Summary Project description 2nd funding period
The overall goal of this project is to study how hepatitis C virus (HCV), a major causative agent of chronic liver disease, establishes fine-tuned interactions with host stress responses to allow productive infection. Cells respond to several forms of stress, including viral infections, by repressing global protein synthesis. Messenger RNAs (mRNAs) encoding non-essential proteins are silenced into stress granules (SGs), cytosolic aggregates of stalled mRNAs, to allow the selective translation of mRNAs required for the restoration of cellular homeostasis. We previously discovered that HCV triggers a highly dynamic oscillating stress response that can be visualized by cycles of assembly and disassembly of SGs. SG oscillations correlated with prolonged survival of infected cells despite extended stress duration. In the first funding period, we characterized in detail SG main regulators by combining single-cell and bulk population approaches. Based on these results, we generated a stochastic mathematical model that identified the molecular determinants involved in HCVinduced SG oscillations. We could experimentally validate that different SG oscillation patterns arise through variations of viral trigger and stress kinase concentrations.
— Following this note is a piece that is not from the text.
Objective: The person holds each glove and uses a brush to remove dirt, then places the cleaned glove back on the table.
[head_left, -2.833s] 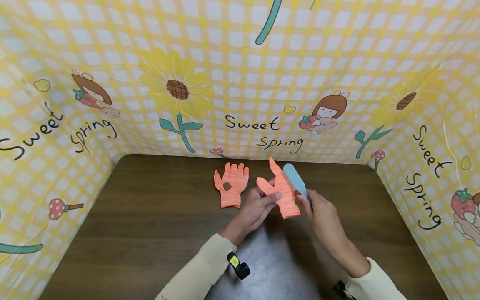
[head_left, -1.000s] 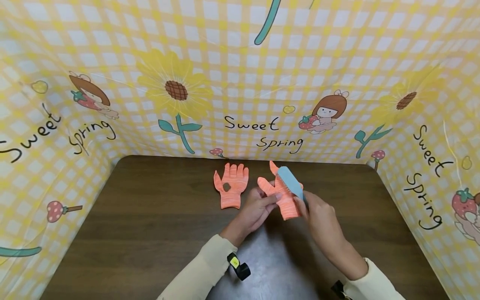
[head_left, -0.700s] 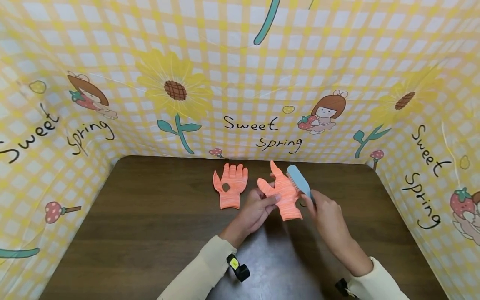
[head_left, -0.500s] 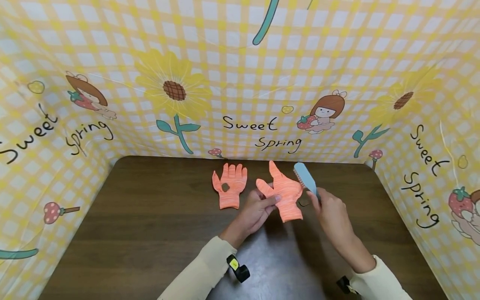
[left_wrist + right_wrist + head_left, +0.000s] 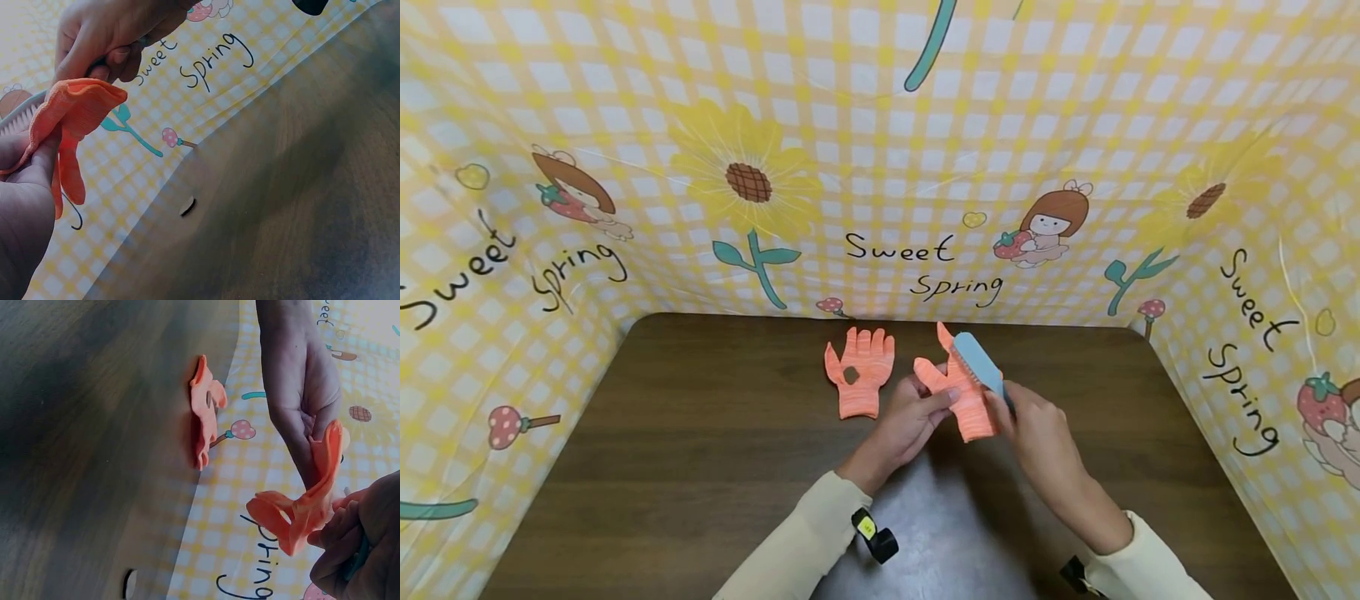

In the next funding period, we will build on these findings to assess how SG oscillation is coordinated with cell homeostasis. First, we aim at determining the function of SG oscillations and understand whether they might influence the survival of HCV-infected cells. To this end we will exploit the mathematical model to predict how different SG oscillation frequencies impact on the cell fate decision process. These predictions will identify key regulators that will be experimentally validated using the previously developed three-color long-term live-cell imaging. Second, we want to study the dynamics of the stress response to HCV infection in physiologically relevant systems. In collaboration with Cavalcanti-Adam and Dao Thi, we will establish cell culture systems with increasing complexity such as 3D polarized hepatoma cells and human stem cell-derived hepatocyte cultures. We will adapt these cultures for live-cell microscopy in collaboration with Fackler. SG assembly and disassembly are multistep processes that remain poorly understood. So far, HCV infection is the unique cellular stress response in which these processes occur repeatedly resulting in SGs whose size, shape and number vary over time. Taking advantage of the large biophysics expertise offered in the consortium, in the last aim, we plan with Schwarz and Tanaka to determine the mechanical forces and energy consumption necessary for SG assembly and disassembly over time. In collaboration with Spatz, we will try to apply a bottom up approach and use droplet stabilized Giant Unilamellar Vesicles to study the minimal requirements and dynamics of the SG assembly process.